◆ Problem to solve ◆
Only the pictures are to be left out; return the rest of the data exactly as it stands.

● ● ● ●

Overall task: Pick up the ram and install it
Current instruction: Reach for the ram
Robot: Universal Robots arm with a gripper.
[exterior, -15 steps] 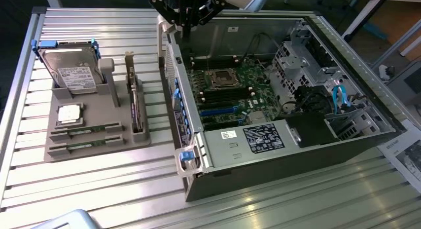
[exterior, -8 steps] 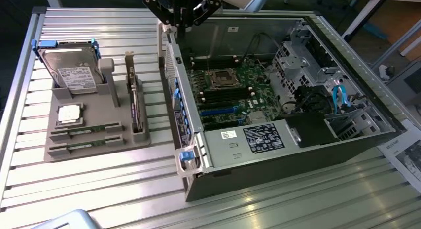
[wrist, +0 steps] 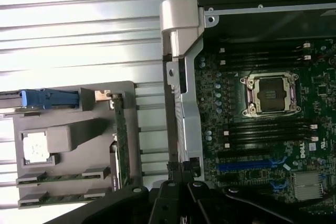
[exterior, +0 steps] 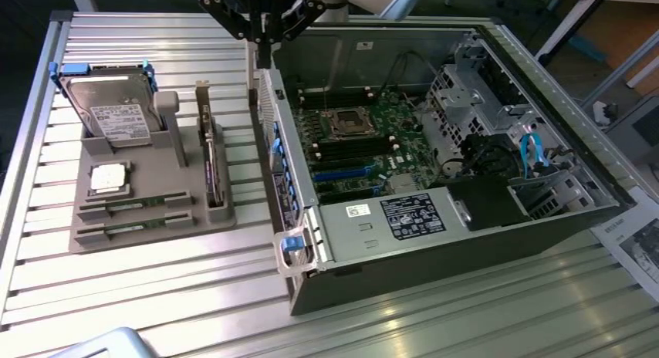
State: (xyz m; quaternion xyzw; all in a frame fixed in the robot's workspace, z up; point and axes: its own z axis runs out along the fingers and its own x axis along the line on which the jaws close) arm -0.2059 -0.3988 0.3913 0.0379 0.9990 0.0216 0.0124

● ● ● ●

◆ Task solution ◆
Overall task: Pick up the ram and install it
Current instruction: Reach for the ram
Robot: Universal Robots arm with a gripper.
[exterior, -15 steps] 
[exterior, -8 steps] 
[wrist, +0 steps] 
[exterior, +0 steps] 
State: (xyz m; quaternion xyzw; all in a frame fixed in the robot's workspace, z up; point and axes: its own z axis runs out along the fingers and its own x axis along the line on which the jaws close) arm -0.2059 -0.3988 0.3913 0.0379 0.9990 0.0216 0.0124

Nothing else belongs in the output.